恐らく関東の大王、彦狹嶋王は大和国への遠征に農民兵を連れて出ていた。しかし彦狹嶋王は大和国添上郡穴吹神社で病没、崩御してしまった。故郷を遠く離れた遠征地で崩御した彦狹嶋王の遺体は農民兵達が穴吹神社から盗み出して大切に守り、上野国へ運んだ。と言う事だと思われる。

ここから読み取れる事は、関東に大王が有り、その英雄譚が元々存在していた。と言う事である。

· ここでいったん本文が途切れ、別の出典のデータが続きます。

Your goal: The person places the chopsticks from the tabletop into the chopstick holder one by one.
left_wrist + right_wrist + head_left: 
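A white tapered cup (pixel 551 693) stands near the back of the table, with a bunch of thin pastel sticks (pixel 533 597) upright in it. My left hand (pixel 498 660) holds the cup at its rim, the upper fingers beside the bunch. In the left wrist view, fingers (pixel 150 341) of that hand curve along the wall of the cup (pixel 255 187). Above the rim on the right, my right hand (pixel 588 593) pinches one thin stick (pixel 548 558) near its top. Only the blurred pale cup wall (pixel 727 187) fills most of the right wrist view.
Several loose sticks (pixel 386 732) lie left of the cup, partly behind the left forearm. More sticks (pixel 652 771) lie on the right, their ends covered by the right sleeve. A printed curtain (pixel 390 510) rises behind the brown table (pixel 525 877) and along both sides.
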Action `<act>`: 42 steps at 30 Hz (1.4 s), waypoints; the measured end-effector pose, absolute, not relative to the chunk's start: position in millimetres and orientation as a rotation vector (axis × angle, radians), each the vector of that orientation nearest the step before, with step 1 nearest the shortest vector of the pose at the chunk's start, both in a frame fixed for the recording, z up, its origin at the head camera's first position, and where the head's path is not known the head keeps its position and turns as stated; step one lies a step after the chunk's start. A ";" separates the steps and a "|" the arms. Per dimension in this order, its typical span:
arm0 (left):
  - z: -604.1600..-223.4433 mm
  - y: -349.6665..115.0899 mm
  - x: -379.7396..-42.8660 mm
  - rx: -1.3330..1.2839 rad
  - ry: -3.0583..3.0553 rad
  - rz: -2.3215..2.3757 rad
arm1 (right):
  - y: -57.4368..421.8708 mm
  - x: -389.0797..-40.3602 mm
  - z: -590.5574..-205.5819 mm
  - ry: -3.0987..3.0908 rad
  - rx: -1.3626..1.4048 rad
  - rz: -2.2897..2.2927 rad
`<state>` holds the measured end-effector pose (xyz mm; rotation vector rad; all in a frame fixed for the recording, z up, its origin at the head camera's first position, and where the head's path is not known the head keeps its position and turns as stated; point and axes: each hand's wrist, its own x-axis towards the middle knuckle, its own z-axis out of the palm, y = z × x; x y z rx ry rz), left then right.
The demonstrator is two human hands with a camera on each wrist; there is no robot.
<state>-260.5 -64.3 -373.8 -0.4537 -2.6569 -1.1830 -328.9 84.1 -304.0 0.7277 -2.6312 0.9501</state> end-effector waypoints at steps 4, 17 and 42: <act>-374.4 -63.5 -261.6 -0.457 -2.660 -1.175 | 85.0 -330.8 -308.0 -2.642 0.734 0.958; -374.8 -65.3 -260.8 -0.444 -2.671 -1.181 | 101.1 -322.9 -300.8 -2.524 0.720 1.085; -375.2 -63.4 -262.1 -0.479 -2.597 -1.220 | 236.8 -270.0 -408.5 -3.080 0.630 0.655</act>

近畿和政権は8世紀初頭の時期に、元々有った関東地方の王者の説話を都合よく盗み取り、あたかも大昔から関東も近畿和政権の支配領域であったかのように「日本書紀」「古事記」に記述したのである。

「日本書紀」「景行紀」の日本武尊記事は、彦狹嶋王の大和から関東への往路が日本武尊の帰還コースへと流用されたものだと見る事が出来る。そのコースは以下のようである。

上野→碓日坂→信濃→美濃→尾張。

近畿和政権の成立は701年3月21日である。それまでは各地域ごとに王朝が有った。しかも、恐らく近畿和政権が一定の力を付けて台頭してくるのは、早くても7世紀の中頃に過ぎないと考えられる。日本武尊の英雄譚は、日本列島に林立した幾多の王権の説話を取り込んで作られている。その薄皮を少しづつ剥がしてゆけば、古代日本列島の大王たちの、生き生きとした姿が、我々現代人の前に現れてくる。古田武彦氏が九州王朝説を1969年に発表されてから、既に半世紀以上の年月が経っている。1969年以降も様々な出土遺物、遺跡が発見され、九州王朝説の揺るぎない正しさが日々立証されている。古代、日本列島にはいくつもの王朝が有った。それぞれの神を持ち、誇らかに生きていた。その輝ける古代についての論証を、日本歴史の根幹に据えなければ、この国の民主主義は育ちえない。歴史は民が作るのだ。